Di Harry Potter: The Chamber of Secret terdapat tokoh Dobby. Tokoh ini pernah berkata kepada Harry Potter, “Dobby has to come, Dobby has to protect Harry Potter.” Sebagaimana tokoh Tarzan, tokoh Dobby juga sesuai dengan empat tipe di atas, terutama tipe pertama dan ketiga.
Tokoh Tarzan dan Dobby merupakan satu-satunya tokoh yang menyebutkan nama sendiri di sepanjang dua karya fiksi itu. Dalam pengamatan sehari-hari, saya jarang sekali menemukan orang-orang yang menyebut namanya sendiri saat bercakap-cakap. Jadi J.K. Rowling tidak salah menciptakan hanya satu tokoh yang bergaya bicara seperti Dobby. Karena itu penggunaan bahasa yang aneh, terutama dalam bahasa Inggris.
“Saya sendiri menggunakan semua itu,” terang Ratih Kumala, juara III Sayembara Penulisan Novel DKJ. “Kadang, tokoh saya menyebut nama bagi diri sendiri, kadang ‘saya’, ‘aku’, atau ‘gue’. Tergantung kesan pribadi macam apa yang ingin ditampilkan.”
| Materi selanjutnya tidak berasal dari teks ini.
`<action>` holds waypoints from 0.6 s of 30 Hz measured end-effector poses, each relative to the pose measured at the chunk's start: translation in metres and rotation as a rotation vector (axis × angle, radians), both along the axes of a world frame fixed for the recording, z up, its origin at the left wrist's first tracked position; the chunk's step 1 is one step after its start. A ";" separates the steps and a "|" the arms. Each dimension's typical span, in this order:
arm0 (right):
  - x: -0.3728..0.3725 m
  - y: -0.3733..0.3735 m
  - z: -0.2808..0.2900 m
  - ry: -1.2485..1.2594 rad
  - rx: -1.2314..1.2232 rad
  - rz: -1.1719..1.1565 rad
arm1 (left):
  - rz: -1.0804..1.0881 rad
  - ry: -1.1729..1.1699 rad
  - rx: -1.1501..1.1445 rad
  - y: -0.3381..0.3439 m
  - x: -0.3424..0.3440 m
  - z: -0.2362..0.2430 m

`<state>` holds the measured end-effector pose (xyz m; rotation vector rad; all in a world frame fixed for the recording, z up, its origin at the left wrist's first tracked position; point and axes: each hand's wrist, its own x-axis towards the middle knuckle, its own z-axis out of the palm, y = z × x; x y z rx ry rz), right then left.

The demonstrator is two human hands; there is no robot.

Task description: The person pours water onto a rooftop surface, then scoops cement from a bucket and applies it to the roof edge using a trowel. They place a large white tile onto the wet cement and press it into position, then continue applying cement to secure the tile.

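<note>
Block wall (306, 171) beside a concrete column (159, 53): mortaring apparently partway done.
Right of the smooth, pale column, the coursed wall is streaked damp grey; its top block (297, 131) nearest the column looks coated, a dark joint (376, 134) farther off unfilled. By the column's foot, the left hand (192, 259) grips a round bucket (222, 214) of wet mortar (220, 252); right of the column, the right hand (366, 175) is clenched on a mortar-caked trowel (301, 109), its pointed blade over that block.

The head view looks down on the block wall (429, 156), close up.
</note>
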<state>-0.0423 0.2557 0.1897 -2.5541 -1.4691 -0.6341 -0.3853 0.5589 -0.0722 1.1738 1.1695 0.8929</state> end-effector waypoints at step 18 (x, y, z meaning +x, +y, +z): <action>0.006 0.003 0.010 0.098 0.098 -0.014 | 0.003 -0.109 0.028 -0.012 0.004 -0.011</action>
Masalahnya, saya banyak menjumpai tokoh-tokoh seperti ini dalam perfiksian Indonesia. Tidak peduli bagaimana karakter itu, seberapa dewasa dia, perlakuan terhadapnya dipukul rata: tokoh itu menyebutkan namanya sendiri.
Dalam bayangan saya, penulis itu takut tokoh ciptaannya tidak dikenali pembaca/pemirsa jika namanya tidak diulang-ulang (tipe 2). Jadi, dia mengambil jalan pintas dalam mengenalkan tokohnya, dengan menyebut namanya sendiri setiap kali berdialog.
Sebenarnya, saya tidak mempersoalkan ileisme atau kata ganti ala Tarzan ini, baik di dunia nyata maupun sebagai dialog tokoh fiksi. Namun, harus konsisten juga karakterisasinya. Jangan sampai tokoh perempuan dewasa yang cerdas dan mandiri menyebut-nyebut namanya sendiri saat berbicara. Setuju?
Wah, bahasa Prancis-nya apik yo, Bram. Pernah ke Paris?
Hm, paling BT kalo dalam diskusi seorang cewek bilang begini,”Menurut Bunga sih nggak banget kalo…..” sambil menggelendot manja, sok kecakepan.
Bram, mungkin ini pertanyaan konyol tapi penting: dimana sih alamat perpus kota dan perpus provinsi?
antok
Thanks, Antok. Prancisku pas2an kok dibilang apik. Ngenyek yo?! 😛 Hahaha, kadang2 memang memanggil nama sendiri gini terkesan sok centil.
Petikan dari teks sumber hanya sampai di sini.